Energy pouch products are small sachets designed to be placed in the mouth to deliver caffeine alongside food-grade ingredients. The ingredients are absorbed in the stomach, through the tissues in the cheek, and sublingually, through the blood vessels under the tongue.
As the ingredients include flavourings, questions have arisen over how these products should be classified – should they be considered a food product or a medicinal product?
This is a question that Dr Mark Tallon, managing partner of the food law consultancy Legal Foods, has examined, concluding that the current regulatory approach across Europe is not fit for consumers or manufacturers.
“The concern is that the regulatory frameworks they sit within are open to broad interpretation,” said Tallon. “This results in market fragmentation, inhibited free movement, and poor risk management.”
How this plays out in the future can only be interpreted by looking at similar cases that have arisen in Europe, he stated.
Learning from the past?
The issue facing regulators across Europe is not a new one. The emergence of vape products, nicotine gum, highly caffeinated drinks, and nicotine pouches has posed challenges to regulators because these products entered into a regulatory grey area.
Such products had the time to quickly become popular before regulators could analyse their appropriate classification and any potential health risks.
Nicotine pouches have been ruled by a number of EU member states to be nicotine-based products that should fall under tobacco and related product rules, Tallon said. However, these revisions do not extend to the pouches fortified by caffeine.
In the case of the UK, regulators have been hesitant to act on nicotine-based smoking products, and the same should be expected for the caffeine pouches, he added.
This is in marked contrast to the Danish Veterinary and Food Administration, which has already commissioned a safety assessment of the products, and issued a draft executive order targeting caffeinated sachets.
On the risk of a developing fragmented regulatory approach across Europe, Tallon stated that this has already happened.

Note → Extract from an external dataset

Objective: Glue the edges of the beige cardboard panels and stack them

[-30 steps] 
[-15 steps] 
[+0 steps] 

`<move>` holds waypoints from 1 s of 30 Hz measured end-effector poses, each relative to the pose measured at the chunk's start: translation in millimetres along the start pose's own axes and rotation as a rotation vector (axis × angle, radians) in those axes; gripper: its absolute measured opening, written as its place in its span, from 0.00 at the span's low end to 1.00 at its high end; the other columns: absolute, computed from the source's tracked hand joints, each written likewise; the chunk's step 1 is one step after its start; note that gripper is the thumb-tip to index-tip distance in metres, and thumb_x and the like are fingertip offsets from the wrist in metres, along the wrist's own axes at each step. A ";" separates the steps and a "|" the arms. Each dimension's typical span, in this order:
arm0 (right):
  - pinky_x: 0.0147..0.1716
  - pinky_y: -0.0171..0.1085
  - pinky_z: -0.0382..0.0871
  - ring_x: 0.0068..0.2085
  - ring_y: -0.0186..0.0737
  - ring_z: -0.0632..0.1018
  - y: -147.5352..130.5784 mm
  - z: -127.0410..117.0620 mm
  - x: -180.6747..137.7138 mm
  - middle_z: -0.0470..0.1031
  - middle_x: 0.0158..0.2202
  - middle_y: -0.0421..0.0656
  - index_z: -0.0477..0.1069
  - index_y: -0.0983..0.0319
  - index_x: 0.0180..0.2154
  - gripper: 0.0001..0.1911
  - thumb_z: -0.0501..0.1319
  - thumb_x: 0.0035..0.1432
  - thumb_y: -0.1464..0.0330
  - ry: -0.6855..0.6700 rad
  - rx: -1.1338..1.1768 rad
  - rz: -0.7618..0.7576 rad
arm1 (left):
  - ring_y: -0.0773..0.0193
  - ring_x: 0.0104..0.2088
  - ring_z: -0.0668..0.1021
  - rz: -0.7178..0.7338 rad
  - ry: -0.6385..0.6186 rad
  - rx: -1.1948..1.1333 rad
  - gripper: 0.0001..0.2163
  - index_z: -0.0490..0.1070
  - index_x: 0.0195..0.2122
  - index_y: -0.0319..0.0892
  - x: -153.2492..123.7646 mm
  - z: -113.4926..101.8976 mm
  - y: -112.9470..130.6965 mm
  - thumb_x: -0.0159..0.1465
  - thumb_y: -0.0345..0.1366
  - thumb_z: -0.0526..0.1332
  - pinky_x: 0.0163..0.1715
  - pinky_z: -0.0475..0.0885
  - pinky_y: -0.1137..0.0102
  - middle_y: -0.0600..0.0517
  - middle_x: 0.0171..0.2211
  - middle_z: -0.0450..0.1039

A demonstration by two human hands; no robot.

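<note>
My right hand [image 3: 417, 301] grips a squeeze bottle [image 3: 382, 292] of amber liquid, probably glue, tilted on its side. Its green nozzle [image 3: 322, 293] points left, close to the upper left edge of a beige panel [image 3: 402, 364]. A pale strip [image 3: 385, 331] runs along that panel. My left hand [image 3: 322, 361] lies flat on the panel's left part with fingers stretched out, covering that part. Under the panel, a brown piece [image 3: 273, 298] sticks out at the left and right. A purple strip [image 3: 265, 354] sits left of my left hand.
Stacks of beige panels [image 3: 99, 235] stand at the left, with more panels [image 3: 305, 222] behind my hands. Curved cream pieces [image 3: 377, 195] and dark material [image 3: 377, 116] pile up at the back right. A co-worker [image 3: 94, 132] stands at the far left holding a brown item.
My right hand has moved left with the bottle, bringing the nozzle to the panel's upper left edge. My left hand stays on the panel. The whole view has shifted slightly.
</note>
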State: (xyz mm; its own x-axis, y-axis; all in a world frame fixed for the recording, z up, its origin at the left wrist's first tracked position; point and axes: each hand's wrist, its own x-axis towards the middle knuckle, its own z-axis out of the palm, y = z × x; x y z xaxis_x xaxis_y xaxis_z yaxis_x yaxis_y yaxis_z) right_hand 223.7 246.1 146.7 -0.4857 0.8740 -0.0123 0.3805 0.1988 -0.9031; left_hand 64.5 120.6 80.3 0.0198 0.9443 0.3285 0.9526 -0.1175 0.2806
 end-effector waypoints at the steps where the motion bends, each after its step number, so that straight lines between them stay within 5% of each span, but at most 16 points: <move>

“Few member states [are] grasping this classification nettle,” he said. “An exception being Denmark classifying them as foods and maybe shining a light to other states on considering how to deal with such products. Until we see harmonisation, the result remains fragmentation that results in significant stress on free movement rules, issues of enforcement risk, and increasing cost for businesses seeking to navigate across European markets.”
Children at risk
While the caffeine pouches remain in regulatory limbo across most of Europe, it remains possible for children and teenagers to purchase the products.
Much like highly caffeinated drinks, the products pose a risk because of the ease with which children and teenagers are able to exceed tolerable limits.
According to Tallon, for children aged between 13 and 17, a potential daily intake of 10 pouches (typically, 50mg of caffeine per pouch) exceeds safe limits by 400-500%. Too much caffeine in children and teens can cause increased heart rate, heart palpitations, high blood pressure, anxiety, and potentially death in extremely rare cases.
“In our view, the UK government and EU are behind the curve of possible risks of such products to our young children,” Tallon concluded. “Whilst many states and the UK restrict access to energy drinks to kids, the result will simply be a move to these pouches.”